START EXERCISE MATERIAL

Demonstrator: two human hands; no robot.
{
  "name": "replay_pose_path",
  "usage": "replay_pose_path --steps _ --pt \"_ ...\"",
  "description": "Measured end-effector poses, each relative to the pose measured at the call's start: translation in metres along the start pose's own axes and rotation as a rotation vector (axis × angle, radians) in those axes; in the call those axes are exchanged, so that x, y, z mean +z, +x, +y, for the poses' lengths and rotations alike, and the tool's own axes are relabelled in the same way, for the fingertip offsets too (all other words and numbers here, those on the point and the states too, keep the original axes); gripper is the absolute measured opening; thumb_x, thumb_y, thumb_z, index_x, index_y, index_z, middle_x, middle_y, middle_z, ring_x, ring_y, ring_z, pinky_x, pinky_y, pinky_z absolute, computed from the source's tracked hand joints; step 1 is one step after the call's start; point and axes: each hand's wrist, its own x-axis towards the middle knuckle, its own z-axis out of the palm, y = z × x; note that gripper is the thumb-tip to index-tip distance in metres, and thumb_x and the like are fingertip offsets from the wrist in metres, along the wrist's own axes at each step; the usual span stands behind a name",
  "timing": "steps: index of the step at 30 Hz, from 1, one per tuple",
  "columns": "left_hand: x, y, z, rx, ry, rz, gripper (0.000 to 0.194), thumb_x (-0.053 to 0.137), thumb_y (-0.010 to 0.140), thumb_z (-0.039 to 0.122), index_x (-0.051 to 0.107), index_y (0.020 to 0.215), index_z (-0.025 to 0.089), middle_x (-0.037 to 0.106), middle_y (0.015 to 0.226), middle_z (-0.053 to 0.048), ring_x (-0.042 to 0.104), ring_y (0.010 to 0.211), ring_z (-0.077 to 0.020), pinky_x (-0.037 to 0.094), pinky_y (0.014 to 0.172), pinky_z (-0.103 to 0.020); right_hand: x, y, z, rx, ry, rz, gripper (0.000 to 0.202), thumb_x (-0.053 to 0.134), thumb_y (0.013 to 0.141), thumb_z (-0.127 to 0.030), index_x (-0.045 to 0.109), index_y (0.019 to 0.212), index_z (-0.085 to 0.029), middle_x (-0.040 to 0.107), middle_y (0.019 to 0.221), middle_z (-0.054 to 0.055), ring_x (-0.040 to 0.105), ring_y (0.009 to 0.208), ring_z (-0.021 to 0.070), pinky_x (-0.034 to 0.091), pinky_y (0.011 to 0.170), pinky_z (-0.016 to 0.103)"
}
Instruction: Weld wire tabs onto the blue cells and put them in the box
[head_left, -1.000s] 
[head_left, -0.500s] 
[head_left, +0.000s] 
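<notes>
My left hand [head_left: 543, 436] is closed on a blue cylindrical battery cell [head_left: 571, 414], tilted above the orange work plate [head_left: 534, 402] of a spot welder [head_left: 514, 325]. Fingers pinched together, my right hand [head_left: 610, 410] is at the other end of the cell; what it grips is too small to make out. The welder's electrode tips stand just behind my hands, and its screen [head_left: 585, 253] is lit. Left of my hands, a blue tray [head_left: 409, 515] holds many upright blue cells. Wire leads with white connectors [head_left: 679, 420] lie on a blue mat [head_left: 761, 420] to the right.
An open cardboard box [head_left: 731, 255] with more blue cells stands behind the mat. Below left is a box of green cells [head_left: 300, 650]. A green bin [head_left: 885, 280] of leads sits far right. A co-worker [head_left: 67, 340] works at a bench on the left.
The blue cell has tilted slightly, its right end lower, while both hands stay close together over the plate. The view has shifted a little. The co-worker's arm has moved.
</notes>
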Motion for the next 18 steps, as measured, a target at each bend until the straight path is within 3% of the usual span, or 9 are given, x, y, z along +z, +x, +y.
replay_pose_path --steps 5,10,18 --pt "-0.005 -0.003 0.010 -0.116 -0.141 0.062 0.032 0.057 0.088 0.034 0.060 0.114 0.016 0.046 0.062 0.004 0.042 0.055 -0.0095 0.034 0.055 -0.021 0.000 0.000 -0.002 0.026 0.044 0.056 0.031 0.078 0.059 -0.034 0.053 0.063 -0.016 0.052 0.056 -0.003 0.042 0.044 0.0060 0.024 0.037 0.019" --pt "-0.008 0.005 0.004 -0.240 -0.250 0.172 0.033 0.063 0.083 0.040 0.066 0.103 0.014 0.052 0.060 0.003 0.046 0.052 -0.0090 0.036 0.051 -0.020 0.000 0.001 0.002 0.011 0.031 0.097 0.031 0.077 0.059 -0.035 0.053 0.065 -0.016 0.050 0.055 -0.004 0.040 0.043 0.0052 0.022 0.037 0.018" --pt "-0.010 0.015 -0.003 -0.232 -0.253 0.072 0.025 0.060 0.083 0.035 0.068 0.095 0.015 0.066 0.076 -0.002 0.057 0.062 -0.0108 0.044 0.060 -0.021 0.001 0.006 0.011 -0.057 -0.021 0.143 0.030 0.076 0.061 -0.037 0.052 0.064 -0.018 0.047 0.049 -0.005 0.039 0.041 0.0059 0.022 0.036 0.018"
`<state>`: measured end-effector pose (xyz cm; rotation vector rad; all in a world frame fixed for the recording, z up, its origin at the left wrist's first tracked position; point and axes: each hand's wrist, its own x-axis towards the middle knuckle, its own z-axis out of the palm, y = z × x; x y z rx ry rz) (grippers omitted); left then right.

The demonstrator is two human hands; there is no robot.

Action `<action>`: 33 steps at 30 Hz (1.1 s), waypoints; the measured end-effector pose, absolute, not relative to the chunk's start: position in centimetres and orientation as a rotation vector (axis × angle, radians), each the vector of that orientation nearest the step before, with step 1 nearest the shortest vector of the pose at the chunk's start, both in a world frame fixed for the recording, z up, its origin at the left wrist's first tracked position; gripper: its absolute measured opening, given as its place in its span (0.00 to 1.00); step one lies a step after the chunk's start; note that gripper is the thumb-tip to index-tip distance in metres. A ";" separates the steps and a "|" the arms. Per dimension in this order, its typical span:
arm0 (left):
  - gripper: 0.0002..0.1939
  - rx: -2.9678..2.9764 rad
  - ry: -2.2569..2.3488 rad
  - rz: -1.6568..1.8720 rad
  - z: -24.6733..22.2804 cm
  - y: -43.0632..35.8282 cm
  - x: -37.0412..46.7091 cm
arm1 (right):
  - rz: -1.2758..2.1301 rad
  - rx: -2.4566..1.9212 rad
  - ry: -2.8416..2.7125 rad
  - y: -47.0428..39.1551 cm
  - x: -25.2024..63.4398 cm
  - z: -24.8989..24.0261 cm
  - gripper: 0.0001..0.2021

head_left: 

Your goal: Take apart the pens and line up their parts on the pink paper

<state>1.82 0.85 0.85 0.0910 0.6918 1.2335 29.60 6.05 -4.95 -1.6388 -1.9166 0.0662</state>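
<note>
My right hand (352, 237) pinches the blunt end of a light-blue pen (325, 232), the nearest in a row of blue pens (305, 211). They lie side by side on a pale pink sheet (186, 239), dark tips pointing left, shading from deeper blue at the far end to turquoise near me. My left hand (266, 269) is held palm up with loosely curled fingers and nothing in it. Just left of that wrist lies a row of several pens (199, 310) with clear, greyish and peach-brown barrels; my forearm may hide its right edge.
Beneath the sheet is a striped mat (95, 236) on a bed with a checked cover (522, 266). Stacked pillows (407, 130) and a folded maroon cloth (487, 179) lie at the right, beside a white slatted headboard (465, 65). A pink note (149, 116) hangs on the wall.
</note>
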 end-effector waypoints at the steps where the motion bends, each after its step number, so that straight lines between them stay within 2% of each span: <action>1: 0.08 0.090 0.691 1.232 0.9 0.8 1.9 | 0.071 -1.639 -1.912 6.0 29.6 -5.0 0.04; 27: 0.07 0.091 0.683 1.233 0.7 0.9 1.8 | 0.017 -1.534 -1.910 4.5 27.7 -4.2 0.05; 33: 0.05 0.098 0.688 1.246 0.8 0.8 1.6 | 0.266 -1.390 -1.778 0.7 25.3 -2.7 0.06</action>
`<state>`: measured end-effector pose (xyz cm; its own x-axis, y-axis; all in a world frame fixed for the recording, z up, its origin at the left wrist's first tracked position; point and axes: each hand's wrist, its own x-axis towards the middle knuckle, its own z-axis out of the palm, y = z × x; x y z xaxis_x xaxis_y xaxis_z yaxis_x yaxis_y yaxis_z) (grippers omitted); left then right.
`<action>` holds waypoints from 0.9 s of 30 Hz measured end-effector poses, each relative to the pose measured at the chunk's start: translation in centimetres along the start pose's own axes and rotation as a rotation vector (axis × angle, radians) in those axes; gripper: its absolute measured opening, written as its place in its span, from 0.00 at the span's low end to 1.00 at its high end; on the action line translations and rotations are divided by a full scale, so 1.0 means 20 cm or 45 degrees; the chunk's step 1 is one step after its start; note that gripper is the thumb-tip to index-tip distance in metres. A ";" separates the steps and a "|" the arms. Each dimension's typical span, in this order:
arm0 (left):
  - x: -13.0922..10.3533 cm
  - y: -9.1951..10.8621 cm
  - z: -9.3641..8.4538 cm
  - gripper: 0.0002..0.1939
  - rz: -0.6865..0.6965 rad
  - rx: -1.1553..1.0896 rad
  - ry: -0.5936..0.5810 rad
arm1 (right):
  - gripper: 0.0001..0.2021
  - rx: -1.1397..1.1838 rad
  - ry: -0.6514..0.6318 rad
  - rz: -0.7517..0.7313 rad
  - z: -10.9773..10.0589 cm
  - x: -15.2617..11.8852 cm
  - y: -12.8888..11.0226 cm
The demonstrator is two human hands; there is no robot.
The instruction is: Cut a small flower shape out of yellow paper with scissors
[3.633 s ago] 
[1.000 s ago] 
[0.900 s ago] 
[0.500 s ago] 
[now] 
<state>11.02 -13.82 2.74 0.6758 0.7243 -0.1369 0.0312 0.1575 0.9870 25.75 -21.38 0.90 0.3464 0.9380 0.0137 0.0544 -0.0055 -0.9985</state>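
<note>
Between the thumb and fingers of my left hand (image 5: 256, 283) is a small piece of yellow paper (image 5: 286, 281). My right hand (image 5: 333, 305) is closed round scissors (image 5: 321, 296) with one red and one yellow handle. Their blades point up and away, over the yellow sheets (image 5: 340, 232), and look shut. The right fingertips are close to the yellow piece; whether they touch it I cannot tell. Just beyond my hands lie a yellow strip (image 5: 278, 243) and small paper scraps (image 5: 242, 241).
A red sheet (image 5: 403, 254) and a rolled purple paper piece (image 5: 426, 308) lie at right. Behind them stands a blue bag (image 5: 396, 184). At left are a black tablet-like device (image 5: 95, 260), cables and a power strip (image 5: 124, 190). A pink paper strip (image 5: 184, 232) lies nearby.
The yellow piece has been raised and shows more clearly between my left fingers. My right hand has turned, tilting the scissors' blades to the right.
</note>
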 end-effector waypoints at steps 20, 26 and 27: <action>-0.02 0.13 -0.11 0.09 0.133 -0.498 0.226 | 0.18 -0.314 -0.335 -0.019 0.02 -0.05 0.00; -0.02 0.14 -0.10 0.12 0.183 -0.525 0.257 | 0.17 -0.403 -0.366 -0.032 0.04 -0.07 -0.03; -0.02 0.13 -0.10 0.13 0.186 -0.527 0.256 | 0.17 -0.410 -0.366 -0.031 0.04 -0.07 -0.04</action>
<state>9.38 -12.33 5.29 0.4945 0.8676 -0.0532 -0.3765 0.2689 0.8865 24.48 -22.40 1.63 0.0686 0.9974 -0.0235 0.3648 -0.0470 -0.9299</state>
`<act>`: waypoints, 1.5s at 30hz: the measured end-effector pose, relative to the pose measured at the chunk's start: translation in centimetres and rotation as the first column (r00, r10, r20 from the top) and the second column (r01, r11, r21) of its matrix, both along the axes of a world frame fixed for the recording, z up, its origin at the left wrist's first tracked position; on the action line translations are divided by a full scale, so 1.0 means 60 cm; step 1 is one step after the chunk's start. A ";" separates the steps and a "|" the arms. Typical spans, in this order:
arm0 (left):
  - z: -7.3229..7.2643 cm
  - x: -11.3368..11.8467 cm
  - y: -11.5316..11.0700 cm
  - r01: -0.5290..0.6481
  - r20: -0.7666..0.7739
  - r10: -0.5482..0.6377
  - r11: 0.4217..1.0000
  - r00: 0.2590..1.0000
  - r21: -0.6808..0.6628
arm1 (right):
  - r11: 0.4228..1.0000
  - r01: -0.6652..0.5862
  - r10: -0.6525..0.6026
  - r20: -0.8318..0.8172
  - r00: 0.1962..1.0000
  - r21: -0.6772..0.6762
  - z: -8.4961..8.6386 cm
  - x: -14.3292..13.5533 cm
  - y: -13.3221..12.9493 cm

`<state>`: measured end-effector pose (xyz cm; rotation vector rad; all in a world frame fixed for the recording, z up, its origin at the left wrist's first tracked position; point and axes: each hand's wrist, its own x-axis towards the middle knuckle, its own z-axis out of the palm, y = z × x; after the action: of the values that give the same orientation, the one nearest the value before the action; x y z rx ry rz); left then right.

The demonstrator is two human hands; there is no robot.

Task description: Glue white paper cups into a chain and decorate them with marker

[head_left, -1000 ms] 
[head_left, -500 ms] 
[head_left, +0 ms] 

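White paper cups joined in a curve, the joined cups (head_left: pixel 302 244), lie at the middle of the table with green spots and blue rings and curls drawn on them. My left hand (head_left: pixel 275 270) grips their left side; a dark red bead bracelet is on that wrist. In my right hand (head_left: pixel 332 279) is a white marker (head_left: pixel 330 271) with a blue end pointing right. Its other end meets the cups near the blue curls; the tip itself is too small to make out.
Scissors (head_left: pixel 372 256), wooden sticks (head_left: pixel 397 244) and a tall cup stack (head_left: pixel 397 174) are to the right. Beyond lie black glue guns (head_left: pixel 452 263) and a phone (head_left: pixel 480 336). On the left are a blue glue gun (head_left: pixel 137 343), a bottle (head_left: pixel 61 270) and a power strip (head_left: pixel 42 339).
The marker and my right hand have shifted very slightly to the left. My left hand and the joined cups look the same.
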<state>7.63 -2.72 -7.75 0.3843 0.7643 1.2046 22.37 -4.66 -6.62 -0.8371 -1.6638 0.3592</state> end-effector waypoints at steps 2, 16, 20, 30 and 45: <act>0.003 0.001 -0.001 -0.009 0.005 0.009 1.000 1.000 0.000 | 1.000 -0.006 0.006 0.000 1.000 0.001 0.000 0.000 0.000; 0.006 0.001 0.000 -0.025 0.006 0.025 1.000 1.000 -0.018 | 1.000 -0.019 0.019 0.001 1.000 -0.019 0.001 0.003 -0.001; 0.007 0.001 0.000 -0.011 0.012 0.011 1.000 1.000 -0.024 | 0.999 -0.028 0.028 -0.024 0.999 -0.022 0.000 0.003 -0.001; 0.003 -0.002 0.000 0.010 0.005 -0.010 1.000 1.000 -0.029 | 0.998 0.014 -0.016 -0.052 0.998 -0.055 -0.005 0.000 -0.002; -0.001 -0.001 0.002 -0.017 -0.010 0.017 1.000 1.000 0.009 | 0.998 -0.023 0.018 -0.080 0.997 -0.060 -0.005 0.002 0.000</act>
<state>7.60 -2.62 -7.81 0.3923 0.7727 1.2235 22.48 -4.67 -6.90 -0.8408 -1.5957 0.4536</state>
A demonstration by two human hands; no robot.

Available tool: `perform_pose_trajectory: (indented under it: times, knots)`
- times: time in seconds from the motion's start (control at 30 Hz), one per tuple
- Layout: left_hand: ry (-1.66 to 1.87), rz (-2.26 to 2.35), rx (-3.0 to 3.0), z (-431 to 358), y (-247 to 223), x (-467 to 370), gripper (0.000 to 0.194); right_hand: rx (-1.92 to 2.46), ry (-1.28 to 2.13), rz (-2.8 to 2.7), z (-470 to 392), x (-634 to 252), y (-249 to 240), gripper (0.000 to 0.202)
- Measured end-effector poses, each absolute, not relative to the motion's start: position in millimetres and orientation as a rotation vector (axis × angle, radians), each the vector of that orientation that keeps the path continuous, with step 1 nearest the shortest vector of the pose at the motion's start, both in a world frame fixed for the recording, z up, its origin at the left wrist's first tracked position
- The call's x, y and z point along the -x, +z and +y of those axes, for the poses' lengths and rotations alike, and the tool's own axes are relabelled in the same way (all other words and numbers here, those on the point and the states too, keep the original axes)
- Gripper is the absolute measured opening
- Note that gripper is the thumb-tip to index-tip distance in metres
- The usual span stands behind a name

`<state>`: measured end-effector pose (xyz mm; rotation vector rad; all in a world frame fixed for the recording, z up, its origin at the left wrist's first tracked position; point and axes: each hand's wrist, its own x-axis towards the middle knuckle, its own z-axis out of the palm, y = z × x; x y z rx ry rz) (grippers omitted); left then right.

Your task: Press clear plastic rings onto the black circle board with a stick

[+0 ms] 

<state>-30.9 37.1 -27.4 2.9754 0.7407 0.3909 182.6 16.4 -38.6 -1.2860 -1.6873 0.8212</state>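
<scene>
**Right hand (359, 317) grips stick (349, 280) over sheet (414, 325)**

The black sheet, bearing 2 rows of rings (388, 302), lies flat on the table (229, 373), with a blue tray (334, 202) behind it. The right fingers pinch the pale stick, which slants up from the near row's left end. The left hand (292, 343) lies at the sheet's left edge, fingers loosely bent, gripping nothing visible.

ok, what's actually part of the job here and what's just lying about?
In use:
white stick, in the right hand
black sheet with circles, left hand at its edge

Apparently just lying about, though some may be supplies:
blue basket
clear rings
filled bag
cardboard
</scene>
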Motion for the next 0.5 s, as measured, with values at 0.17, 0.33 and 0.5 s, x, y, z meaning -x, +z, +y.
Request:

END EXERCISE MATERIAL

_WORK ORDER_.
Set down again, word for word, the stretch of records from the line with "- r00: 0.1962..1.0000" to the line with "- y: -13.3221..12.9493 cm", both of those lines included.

_REPLY_.
  - r00: 0.1962..1.0000
  - r21: -0.6772..0.6762
  - z: -8.4961..8.6386 cm
  - x: -14.3292..13.5533 cm
  - y: -13.3221..12.9493 cm

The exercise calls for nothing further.